_PROBLEM REQUIREMENTS_. Once every line below with "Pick" has been counted, state the total and nothing else.

[Start of Attachment]

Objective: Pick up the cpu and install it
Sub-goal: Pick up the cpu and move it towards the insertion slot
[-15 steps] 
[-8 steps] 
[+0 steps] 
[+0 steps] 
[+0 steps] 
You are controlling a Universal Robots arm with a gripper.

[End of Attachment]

_TASK RESPONSE_. 2